Strickland lives in Blackshear and drives two hours daily to his job in CSX Transportation's signal shop near Savannah. His predawn drive parallels CSX tracks and, when he was riding along in the dark last week, he saw a flicker of sparks coming from the wheels of a rail car, Strickland said.

He called the 800 number CSX has to report blocked crossings and other mishaps and the dispatcher said it probably wasn't much of a problem. But Strickland, matching his speed with that of the freight train, watched as the sparks increased and then saw a glow.

"I called back, reported what I saw and said, 'I think you'd better stop it,''' Strickland said.

Once the train was stopped, he and the conductor uncoupled the car and left it on a siding in Offerman and he and the train headed toward Savannah.

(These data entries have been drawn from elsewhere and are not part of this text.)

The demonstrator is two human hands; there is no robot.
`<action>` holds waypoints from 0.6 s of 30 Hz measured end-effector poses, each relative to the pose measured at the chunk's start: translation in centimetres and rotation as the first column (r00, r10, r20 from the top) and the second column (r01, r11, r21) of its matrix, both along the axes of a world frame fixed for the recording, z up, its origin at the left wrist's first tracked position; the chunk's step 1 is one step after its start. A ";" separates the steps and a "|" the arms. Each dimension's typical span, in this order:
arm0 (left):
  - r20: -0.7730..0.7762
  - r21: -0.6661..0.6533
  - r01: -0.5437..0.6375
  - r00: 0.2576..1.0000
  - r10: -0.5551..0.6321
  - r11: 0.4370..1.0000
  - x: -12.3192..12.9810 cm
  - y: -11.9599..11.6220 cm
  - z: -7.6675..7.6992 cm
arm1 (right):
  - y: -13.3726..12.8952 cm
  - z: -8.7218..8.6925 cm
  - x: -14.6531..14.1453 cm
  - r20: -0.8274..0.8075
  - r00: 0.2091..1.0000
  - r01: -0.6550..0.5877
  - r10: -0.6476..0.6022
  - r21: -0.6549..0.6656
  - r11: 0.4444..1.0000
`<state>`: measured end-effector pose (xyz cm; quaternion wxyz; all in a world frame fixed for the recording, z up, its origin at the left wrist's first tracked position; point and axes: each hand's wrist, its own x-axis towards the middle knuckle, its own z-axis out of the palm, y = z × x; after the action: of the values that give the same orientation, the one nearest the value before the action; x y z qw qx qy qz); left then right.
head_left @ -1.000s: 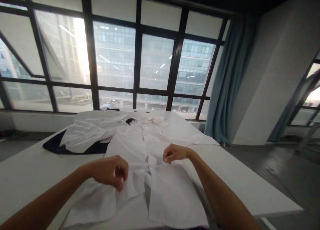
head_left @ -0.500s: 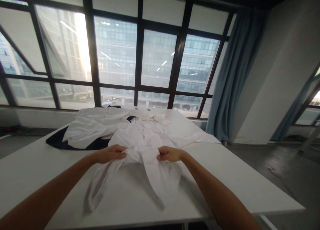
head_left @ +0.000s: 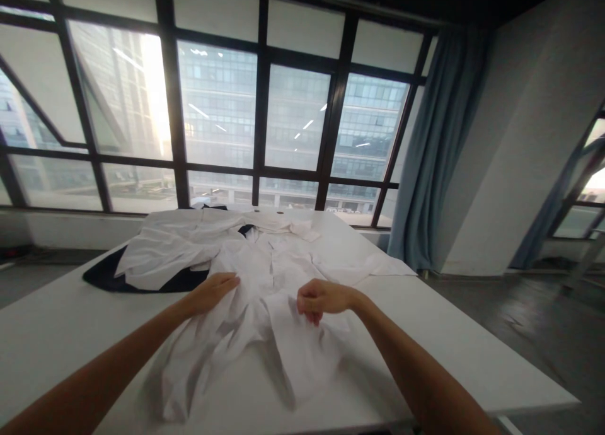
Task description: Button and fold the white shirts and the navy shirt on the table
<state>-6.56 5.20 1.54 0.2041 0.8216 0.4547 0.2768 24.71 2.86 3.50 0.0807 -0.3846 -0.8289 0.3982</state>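
A white shirt lies crumpled across the middle of the table, its lower edge and loose folds spread toward me. My left hand rests against the shirt's left side, fingers stretched out and close together; its fingertips touch the cloth. On the other side, my right hand has its fingers curled in a pinch at a strip of the shirt near the lower edge. The fold between those fingers is partly hidden.
Another white garment lies over a dark cloth at the back left of the white table. Framed windows stand behind the table, with a blue curtain at the right.
The shirt's lower part has sunk and spread out on the table. My left hand's pinch has loosened to straighter fingers; the right hand's fingers have curled lower on the cloth.
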 end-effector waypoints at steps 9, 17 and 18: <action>-0.502 0.017 0.002 0.865 0.007 1.000 1.1 -9.6 -0.3 | -7.1 -2.2 -3.2 0.465 0.885 -0.213 -0.032 0.464 0.860; -0.434 0.054 -0.035 0.899 0.055 0.998 -0.8 -9.7 2.7 | -4.6 1.9 4.3 0.100 0.973 0.119 -0.207 0.553 0.825; -0.394 0.093 -0.044 0.916 0.078 0.995 -1.1 -9.9 3.8 | -4.8 2.8 5.4 0.009 0.977 0.175 -0.213 0.537 0.825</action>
<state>-7.64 -4.73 5.39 0.0651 0.8537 0.5003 0.1291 30.11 -1.91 6.34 0.1960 -0.4425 -0.8656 0.1286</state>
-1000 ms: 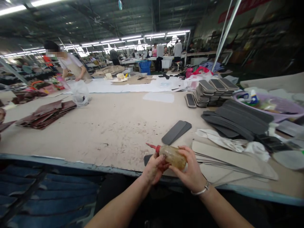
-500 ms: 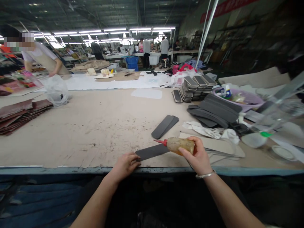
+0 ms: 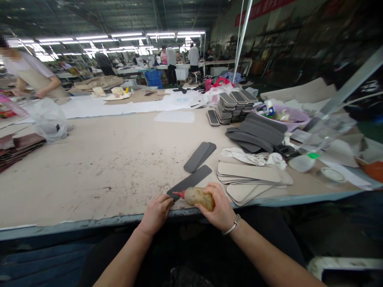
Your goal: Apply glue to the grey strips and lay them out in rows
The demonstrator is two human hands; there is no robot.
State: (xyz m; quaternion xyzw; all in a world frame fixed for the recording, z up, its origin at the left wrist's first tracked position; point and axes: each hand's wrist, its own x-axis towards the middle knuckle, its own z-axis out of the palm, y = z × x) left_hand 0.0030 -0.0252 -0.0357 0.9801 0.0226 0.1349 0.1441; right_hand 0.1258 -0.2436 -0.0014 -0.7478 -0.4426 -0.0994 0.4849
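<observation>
My left hand (image 3: 157, 213) pinches the near end of a dark grey rounded strip (image 3: 191, 178) that lies slanted on the table. In my right hand (image 3: 220, 207) is a yellowish squeeze bottle (image 3: 197, 198) with a red nozzle, tipped on its side. The nozzle points left and hangs over the near end of the strip; whether it touches cannot be made out. Just beyond lie two more grey strips (image 3: 199, 156), overlapping. To the right of the bottle sits a fanned pile of beige strips (image 3: 248, 172).
Dark grey strips (image 3: 259, 131) are heaped at the right, before stacked edged pieces (image 3: 229, 105) and a purple basin (image 3: 295, 119). A white cloth (image 3: 245, 155) and clear container (image 3: 302, 162) lie nearby. Reddish-brown sheets (image 3: 24, 147) and a plastic bag (image 3: 49, 119) are left. A co-worker (image 3: 32, 73) stands across.
My right hand has brought the bottle left and down, so its nozzle is now over the strip's near end. My left hand stays on the strip, which lies more steeply. The view has shifted right.
</observation>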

About 2 1/2 years ago, he spotted a far worse problem and called it in and that car was also taken out of service before it caused any problems. Strickland said the wheels of that car were dangerously hot, possibly from a brake or bearing problem.

"You could feel the heat from the wheels 20 feet away,'' Strickland said.

CSX spokeswoman Susan Keegan said employees' vigilance often prevents worse problems.

"He's the only guy I know of to do it twice,'' she said. "It was good work.''

Part of CSX's safety program is for employees to watch passing trains, and it works.

"It's an excellent safety program,'' Keegan said.

Although Strickland may have averted some severe problems with his attentiveness, it's impossible to tell. He does know that the company was grateful enough the first time to reward him with some stock and a plaque that hangs on his wall.

Keegan said she knows he will at least be strongly commended for his most recent work.